Here are some insights I've learned along the way...during this journey of love, marriage and building a shared partnership:
- It's better to be kind than right. My friend, Leslie, taught me this one. This was a difficult piece for both Jeff and me to digest. We both have a highly developed sense of competitive spirit. We both are willing to defend our positions to the end. During those early years, everything from how a peanut butter and jelly sandwich SHOULD be made to which route to take on a trip, became fodder for arguments. What did I learn? 99% of the time, it's better to simply let an issue, that doesn't really matter, go. Will the Earth stop spinning if I've got the correct answer to a trivia question, but mon mari is sure of his? No. Kindness doesn't mean being a doormat over the truly important matters. But, it can be a balm to heal a multitude of tiny cracks in a relationship's foundation.
- Don't expect your partner to be everything to you. My husband loves the great outdoors. He adores hiking, camping, mountains and sports. I love cities. I gain energy from art museums, great theater, fascinating stores and energetic diversity. Jeff still plays hockey. I practice yoga. I would no more fit my husband into following my salivating, day dreaming forays into Barney's than he would expect me to sit in a freezing rink at 10 PM on a Sunday for a hockey game. We give each other space in which to pursue the activities and passions we don't share. We don't believe that you need to carry your partner with you in your back pocket everywhere you go. We do some things solo, understanding that our choice of endeavor is sheer torture for the other person. Then, we share our enthusiasm. Our favorite trip we've ever taken, just the two of us, was to the unbelievably gorgeous Equinox Resort in Manchester, Vermont. Jeff golfed. I took yoga classes and enjoyed the spa. We met later on in the day for scrumptious, fabulous dinners. We took hand holding walks through the beautiful grounds. We had the right mix of things we each enjoyed separately, and things we enjoyed together. It was heavenly.
- Make an effort if something is very important to your partner. This may seem to contradict the advice I've given just above. However, making an effort is more about caring about someone else more than you care about your own feelings. Jeff has gone to Broadway with me, and made a huge effort to enjoy what I love about New York. I have actually gone to a Boston Bruins game, and cheered until my throat was sore. I was even a great sport when the drunk guy next to me began swearing like a sailor in front of our then 8 year old daughter. If something is special to the person you love, show an interest. Learn the position, and key players, in sports, ladies. Even if you don't like the game, it never hurts. Likewise, gentlemen? Brush up on a few artists and designers. You never know when a comment like "Really? That's a Michael Kors? It seems way too avant garde..." will make your woman beam with pride. I am not saying that I plan to take up ice hockey (though it would be great for a laugh!), but I do hope that I am kind enough to know which key Red Sox players have been traded.
- Build a foundation together.
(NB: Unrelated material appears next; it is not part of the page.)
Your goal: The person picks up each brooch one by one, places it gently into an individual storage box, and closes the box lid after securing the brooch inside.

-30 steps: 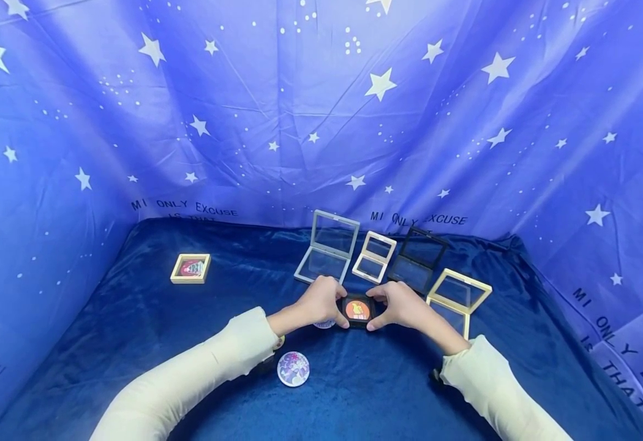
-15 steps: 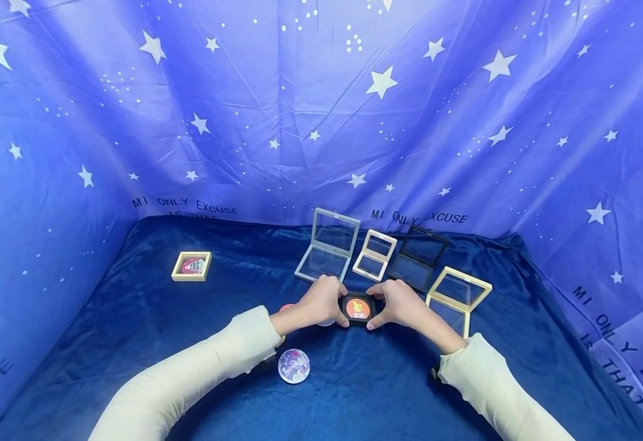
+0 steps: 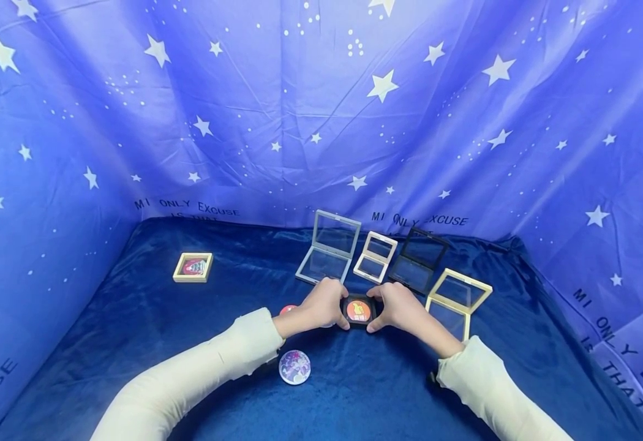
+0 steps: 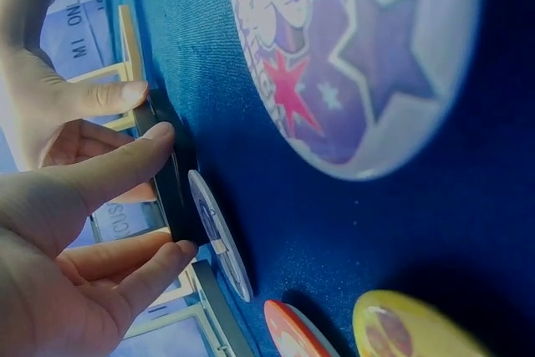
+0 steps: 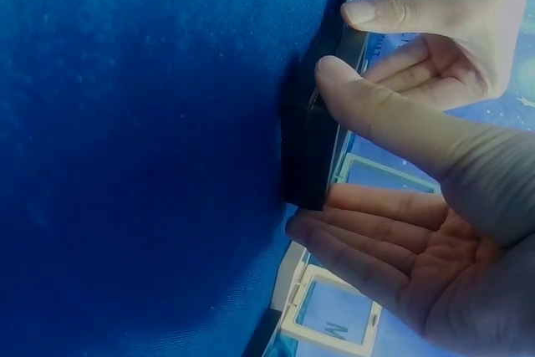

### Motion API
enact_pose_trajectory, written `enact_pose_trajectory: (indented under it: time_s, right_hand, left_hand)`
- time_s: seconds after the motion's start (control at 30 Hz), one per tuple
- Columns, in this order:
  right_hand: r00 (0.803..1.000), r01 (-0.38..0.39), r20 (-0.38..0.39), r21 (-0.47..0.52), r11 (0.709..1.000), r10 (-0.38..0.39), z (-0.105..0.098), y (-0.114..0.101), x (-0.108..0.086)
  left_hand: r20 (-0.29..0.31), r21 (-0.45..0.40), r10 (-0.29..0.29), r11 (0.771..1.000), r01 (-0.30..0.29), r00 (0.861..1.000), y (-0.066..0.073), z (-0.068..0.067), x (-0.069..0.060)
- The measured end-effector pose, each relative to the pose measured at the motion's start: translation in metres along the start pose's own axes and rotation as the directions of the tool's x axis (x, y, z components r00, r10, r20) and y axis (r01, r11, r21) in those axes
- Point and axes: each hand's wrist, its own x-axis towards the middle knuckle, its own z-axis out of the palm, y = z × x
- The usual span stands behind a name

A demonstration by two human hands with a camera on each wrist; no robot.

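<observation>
A small black display frame with an orange round badge behind its window lies on the blue cloth, closed. My left hand grips its left side and my right hand its right side, thumbs on the near edge and fingers at the far edge. In the left wrist view, a round badge lies close beside the black frame, under the left fingers. A red badge is partly hidden by the left wrist. Nearer to me lies a purple and white badge. The left wrist view also shows a yellow badge.
Behind the hands stand opened display frames: grey, pale pink, black and yellow. A closed cream frame with a red picture lies far left. A starry blue curtain backs the table.
Both hands keep their hold on the black frame, which stays in place. The view has shifted slightly, and the red badge now shows beside the left wrist.
</observation>
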Motion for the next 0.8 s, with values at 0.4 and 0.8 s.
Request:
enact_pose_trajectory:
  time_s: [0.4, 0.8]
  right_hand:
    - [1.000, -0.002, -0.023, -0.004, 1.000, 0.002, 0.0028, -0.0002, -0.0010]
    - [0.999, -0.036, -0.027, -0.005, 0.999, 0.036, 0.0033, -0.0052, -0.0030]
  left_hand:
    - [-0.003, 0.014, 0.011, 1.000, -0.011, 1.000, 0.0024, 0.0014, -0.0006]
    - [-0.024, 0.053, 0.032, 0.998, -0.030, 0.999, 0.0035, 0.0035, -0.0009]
This is one area that always surprises me...despite Jeff's and my utter lack of common ground when it comes to personal interests, we share the identical goals for the foundation of our relationship. We made choices, and we continue to make choices, that are for the 'common good' for us, and for our children. Sometimes this means compromise...finding that middle path. Other times, we are completely on the same page. There are dozens of metaphors about foundations crumbling because they were not built on firmly enough. So, discover what that ground is together...talk about what's important to you. Think about what you're willing to let go of, and what is a non-negotiable principle. Common goals, common beliefs and common intentions trump common interests every time.
- Be appreciative. I can't stress this piece often enough. When the person you love does something nice for you, say thank you. Notice even the smallest efforts. Be thankful that somebody loves you enough to fill up your car with gas, to fold your laundry in the exact way you like or to watch a movie that's not that your taste. Just say thank you. And, say it again.